-- EXERCISE DESCRIPTION --
Reproduction of part of the material below, pictures omitted: copy exactly, and only, the lines starting with the one with "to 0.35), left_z" and going on through the one with "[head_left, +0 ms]".

-- INPUT RECORDS --
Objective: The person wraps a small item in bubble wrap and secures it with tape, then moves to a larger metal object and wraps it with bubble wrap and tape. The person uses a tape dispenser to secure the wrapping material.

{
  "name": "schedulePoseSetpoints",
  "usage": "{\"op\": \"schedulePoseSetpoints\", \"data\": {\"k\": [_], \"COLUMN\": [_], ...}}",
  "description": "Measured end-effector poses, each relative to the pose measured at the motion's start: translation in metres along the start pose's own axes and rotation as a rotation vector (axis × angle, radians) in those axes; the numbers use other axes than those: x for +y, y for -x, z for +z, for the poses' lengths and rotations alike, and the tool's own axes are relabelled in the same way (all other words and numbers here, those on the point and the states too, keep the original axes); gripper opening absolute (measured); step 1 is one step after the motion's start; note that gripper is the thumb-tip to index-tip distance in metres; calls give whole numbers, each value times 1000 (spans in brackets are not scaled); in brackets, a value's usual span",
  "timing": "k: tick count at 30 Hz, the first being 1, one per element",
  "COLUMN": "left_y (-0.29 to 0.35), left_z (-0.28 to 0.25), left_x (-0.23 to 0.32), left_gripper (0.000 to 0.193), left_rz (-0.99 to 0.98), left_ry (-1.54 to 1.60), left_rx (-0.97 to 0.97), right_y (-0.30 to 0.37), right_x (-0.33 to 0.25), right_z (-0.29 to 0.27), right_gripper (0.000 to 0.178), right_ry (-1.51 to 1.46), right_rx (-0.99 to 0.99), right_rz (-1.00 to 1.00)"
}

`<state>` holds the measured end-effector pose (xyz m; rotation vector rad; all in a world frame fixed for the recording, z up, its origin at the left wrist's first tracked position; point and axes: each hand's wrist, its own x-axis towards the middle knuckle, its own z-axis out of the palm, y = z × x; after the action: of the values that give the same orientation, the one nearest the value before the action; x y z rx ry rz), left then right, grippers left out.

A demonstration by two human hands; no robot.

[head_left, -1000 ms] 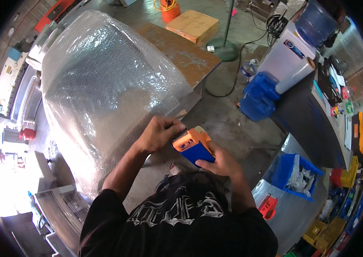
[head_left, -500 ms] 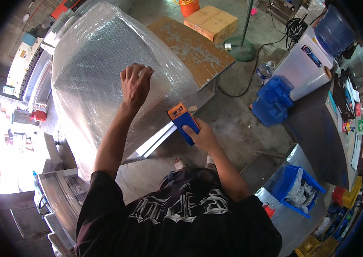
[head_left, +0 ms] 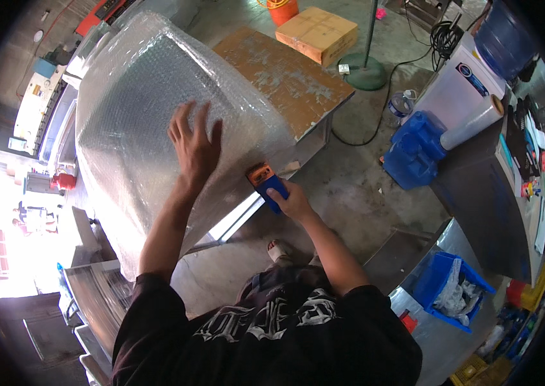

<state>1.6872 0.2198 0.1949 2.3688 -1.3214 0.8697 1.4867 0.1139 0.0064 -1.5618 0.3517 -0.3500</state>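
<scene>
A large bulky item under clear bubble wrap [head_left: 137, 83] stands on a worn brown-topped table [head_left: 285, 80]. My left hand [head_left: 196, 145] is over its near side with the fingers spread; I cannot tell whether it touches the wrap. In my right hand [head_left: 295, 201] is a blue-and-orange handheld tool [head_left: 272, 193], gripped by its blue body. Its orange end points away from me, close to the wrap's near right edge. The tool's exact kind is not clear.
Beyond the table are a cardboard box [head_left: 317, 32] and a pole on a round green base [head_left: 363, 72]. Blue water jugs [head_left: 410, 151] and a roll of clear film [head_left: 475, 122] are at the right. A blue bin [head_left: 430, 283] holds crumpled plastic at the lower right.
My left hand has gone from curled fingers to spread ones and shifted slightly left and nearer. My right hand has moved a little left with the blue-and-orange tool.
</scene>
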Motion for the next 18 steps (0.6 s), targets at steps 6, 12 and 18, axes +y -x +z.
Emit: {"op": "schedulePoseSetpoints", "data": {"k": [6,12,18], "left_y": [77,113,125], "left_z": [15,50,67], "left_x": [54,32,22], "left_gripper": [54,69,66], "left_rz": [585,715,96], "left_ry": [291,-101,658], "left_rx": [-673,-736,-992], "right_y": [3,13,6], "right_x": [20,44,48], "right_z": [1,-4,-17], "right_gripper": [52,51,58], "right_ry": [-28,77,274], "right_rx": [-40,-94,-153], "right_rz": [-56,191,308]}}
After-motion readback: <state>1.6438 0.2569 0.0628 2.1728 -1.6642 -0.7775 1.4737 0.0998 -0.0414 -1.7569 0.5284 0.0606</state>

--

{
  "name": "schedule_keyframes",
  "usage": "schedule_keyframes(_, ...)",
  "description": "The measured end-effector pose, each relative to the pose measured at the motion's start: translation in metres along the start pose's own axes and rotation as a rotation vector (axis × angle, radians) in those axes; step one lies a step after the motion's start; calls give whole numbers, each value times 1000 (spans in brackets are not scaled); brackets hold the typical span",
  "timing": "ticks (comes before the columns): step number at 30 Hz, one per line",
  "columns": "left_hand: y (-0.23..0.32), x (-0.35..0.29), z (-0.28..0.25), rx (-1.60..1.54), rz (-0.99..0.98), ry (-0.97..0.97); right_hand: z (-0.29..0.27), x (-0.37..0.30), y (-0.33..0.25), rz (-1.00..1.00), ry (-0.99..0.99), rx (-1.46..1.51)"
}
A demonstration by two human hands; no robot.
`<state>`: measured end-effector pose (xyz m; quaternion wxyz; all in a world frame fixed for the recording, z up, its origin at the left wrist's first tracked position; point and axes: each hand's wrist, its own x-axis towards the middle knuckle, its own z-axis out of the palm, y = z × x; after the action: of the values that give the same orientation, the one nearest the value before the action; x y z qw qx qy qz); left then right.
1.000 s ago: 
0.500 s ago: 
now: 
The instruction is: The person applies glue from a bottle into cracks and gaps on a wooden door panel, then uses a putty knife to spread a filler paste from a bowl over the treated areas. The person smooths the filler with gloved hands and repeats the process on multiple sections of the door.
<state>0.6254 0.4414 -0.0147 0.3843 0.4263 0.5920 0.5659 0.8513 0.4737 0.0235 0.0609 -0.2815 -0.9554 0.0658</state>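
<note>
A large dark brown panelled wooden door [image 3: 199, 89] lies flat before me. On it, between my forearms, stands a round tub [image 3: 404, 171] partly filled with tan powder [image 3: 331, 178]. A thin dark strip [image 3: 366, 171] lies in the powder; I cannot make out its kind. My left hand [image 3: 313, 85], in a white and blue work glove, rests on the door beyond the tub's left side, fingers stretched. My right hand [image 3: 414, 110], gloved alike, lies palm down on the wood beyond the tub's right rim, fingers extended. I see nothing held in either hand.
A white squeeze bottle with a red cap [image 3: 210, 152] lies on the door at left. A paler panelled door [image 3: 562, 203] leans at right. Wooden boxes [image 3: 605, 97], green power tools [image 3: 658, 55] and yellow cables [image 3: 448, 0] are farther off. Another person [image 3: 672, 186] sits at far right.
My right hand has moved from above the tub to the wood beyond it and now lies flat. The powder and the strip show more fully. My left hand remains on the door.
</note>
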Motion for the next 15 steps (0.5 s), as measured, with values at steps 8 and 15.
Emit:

-- EXERCISE ANSWER --
  "COLUMN": "left_y (-0.29 to 0.35), left_z (-0.28 to 0.25), left_x (-0.23 to 0.32), left_gripper (0.000 to 0.193), left_rz (-0.99 to 0.98), left_ry (-1.54 to 1.60), left_rx (-0.97 to 0.97), right_y (-0.30 to 0.37), right_x (-0.33 to 0.25), right_z (-0.29 to 0.27), right_gripper (0.000 to 0.178), right_ry (-1.51 to 1.46), right_rx (-0.99 to 0.99), right_rz (-1.00 to 1.00)"
}

`<state>` holds the measured end-effector pose (xyz m; rotation vector rad; all in a world frame fixed for the recording, z up, its origin at the left wrist's first tracked position; point and axes: each hand's wrist, its own x-axis towards the middle knuckle, its own z-axis out of the palm, y = z × x; after the action: of the values that give the same orientation, the one nearest the value before the action; x y z rx ry rz), left then right, grippers left out.

A demonstration by two human hands; no robot.

[head_left, -1000 ms] 
[head_left, -500 ms] 
[head_left, +0 ms] 

The requested output has been produced.